▸ **Try it**
Please count the lines of the data that contain "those" and state only the total.

▸ **Extracted information**
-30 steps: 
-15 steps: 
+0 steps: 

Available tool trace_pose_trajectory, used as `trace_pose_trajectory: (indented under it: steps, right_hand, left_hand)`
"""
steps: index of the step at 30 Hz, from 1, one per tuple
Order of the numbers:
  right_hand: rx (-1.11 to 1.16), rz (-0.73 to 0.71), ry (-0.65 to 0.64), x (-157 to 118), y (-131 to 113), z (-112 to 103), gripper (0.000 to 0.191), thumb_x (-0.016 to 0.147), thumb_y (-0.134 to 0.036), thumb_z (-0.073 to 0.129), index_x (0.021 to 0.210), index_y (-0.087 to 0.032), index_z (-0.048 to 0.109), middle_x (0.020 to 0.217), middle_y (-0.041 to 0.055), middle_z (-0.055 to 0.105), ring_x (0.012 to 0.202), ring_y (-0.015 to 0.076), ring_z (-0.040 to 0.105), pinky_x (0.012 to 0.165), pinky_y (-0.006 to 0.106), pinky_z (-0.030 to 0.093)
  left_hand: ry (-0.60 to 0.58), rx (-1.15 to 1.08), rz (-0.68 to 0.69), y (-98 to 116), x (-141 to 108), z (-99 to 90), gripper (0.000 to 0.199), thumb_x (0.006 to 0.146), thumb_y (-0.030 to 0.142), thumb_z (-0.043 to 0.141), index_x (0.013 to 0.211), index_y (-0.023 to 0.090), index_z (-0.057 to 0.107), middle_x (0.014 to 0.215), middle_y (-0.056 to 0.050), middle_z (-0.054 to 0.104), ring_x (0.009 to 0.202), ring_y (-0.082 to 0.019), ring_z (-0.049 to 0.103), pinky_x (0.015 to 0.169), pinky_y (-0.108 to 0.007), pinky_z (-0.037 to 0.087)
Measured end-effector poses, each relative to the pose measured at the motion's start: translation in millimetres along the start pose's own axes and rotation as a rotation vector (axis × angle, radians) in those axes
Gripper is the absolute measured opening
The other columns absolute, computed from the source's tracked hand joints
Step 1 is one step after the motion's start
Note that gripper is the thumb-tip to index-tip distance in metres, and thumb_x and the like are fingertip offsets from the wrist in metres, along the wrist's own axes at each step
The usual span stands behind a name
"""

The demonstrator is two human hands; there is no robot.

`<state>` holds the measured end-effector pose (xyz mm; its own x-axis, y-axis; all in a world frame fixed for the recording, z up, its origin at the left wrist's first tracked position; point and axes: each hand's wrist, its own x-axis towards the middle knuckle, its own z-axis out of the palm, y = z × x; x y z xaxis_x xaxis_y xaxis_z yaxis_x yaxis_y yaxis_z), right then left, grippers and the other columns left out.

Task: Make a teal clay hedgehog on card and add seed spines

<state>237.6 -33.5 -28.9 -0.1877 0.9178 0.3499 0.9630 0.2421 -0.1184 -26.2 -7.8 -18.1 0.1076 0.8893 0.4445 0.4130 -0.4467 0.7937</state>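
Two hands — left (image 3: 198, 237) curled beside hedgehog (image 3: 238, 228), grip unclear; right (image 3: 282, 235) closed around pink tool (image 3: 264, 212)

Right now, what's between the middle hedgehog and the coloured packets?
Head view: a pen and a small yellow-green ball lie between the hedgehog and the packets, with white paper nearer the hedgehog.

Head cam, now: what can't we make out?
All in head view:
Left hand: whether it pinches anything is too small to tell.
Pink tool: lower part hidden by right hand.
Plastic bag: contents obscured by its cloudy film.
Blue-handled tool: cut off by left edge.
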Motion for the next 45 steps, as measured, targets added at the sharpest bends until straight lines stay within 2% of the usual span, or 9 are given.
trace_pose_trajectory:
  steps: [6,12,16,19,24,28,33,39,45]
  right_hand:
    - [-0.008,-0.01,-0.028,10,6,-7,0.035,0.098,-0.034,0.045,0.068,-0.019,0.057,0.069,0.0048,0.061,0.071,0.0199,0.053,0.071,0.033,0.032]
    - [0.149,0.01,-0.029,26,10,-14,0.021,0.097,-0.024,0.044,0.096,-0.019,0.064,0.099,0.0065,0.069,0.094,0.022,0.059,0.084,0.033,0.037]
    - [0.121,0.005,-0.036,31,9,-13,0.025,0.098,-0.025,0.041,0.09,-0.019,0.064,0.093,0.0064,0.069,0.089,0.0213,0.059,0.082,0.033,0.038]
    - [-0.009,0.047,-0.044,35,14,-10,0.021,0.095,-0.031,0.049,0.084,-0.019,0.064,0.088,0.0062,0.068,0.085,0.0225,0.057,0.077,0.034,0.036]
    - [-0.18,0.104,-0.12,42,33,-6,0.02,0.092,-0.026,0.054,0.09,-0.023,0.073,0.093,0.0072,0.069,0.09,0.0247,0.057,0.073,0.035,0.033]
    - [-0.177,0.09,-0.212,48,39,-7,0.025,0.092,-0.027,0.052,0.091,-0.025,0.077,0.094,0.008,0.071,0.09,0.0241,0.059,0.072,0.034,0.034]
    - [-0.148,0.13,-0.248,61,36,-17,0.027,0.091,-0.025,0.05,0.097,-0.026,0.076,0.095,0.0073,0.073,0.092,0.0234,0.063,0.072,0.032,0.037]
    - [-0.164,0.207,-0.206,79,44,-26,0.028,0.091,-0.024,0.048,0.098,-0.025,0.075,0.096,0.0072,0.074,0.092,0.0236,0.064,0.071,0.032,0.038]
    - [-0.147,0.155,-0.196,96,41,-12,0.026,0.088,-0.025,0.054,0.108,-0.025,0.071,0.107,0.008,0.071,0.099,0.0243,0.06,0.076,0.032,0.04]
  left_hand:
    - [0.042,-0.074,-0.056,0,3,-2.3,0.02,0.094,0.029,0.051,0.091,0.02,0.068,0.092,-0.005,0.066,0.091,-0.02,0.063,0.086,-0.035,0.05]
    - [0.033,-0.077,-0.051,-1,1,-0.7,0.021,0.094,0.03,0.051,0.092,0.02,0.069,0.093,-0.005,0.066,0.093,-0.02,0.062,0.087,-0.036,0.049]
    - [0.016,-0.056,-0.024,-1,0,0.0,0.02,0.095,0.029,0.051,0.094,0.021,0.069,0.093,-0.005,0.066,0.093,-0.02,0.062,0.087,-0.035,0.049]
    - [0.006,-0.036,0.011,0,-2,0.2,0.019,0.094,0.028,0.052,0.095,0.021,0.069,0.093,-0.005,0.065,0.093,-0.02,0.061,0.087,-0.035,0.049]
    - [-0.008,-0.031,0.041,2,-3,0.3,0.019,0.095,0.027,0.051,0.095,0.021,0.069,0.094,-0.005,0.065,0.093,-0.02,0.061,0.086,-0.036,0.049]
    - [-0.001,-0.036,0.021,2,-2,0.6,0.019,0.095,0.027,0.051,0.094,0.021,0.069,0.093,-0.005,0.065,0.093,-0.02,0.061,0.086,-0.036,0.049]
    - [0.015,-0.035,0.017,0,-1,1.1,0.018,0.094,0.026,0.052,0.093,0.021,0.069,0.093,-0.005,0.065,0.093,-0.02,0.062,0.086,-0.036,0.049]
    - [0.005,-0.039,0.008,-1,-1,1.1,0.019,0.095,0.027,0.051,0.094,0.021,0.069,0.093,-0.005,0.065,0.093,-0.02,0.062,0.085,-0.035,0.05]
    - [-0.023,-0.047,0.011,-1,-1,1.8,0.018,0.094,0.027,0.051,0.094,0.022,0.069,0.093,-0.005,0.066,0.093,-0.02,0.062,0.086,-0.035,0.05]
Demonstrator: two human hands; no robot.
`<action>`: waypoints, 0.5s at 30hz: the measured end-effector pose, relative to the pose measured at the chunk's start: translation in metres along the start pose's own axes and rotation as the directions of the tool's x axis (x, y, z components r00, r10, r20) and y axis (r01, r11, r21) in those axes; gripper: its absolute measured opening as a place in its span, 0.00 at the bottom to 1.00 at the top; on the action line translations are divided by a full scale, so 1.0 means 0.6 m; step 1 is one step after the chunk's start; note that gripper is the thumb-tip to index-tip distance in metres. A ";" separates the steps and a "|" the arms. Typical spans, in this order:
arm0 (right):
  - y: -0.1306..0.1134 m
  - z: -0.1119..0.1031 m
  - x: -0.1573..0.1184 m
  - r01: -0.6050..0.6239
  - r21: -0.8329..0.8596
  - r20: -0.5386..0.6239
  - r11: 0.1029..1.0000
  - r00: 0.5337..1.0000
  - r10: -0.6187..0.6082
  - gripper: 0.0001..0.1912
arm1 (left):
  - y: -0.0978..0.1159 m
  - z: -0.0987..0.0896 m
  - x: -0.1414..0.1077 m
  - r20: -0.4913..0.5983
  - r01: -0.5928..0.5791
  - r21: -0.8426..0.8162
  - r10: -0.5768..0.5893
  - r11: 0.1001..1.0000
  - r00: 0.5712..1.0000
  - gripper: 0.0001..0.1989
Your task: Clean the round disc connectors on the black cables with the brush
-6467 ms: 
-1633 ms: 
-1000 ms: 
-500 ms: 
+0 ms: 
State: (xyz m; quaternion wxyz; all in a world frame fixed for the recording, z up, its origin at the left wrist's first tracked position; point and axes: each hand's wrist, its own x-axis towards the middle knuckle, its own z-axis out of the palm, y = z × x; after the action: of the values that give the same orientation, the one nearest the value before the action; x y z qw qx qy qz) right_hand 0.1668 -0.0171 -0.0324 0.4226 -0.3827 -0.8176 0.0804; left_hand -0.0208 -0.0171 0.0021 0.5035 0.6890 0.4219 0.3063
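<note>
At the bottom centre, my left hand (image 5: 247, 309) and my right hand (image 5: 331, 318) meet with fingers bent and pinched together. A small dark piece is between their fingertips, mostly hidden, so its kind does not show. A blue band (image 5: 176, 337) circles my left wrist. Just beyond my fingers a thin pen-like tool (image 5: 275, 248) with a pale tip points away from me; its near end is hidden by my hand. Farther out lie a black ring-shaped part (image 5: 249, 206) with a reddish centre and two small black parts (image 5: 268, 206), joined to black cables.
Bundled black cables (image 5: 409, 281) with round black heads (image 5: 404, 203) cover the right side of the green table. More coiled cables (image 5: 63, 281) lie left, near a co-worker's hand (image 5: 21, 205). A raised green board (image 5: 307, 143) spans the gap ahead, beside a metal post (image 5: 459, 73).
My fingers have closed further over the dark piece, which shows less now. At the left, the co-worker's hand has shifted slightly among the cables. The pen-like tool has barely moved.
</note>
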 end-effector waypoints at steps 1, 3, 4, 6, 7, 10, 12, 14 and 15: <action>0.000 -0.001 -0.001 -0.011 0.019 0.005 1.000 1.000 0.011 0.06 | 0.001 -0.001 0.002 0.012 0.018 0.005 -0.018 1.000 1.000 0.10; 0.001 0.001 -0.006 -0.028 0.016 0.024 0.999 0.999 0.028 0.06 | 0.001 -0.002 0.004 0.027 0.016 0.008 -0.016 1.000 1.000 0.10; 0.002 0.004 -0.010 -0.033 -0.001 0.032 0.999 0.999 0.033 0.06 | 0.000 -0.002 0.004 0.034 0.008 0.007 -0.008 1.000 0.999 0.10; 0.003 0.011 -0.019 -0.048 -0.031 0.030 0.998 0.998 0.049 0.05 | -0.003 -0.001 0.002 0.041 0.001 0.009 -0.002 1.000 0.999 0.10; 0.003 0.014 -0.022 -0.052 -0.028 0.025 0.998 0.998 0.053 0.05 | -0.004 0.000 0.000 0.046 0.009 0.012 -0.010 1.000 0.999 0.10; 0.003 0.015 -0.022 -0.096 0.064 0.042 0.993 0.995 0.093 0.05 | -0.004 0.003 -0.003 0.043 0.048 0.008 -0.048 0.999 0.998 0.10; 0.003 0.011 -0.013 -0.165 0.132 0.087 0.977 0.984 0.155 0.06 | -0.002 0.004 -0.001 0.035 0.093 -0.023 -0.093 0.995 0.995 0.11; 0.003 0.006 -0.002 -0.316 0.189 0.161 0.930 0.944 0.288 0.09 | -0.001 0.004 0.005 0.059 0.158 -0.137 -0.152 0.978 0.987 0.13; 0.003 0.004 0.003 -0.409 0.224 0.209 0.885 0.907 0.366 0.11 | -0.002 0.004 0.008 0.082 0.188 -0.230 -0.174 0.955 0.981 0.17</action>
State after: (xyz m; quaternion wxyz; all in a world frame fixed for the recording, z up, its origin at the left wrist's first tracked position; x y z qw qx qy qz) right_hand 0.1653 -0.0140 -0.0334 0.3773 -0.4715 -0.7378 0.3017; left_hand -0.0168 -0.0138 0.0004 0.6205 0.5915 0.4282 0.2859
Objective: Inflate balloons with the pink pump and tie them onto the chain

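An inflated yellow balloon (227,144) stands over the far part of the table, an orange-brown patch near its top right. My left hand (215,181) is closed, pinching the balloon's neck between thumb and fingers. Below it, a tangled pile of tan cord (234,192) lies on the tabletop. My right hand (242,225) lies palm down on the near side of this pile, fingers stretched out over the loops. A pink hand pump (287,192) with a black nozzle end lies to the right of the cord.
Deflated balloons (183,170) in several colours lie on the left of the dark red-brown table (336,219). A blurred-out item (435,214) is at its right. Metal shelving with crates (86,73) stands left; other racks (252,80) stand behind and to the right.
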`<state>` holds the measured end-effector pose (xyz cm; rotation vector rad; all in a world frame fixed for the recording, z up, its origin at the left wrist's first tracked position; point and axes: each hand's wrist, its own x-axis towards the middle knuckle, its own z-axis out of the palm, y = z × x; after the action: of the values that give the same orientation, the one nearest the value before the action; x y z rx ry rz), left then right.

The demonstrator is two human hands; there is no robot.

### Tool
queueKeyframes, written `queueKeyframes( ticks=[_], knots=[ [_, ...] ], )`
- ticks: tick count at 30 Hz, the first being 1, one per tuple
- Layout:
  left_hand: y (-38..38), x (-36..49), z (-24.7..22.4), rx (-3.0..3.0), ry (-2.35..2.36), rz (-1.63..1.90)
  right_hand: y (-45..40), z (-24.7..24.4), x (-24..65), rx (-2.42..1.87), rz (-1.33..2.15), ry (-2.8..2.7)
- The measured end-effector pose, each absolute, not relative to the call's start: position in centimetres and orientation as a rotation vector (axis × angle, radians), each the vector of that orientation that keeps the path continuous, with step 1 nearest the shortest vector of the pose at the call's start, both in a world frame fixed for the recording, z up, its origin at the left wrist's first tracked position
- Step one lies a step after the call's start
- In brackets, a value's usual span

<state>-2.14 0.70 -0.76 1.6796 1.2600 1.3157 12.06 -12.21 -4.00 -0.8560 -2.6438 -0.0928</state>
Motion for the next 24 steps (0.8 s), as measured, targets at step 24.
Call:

▸ **Solved exercise**
2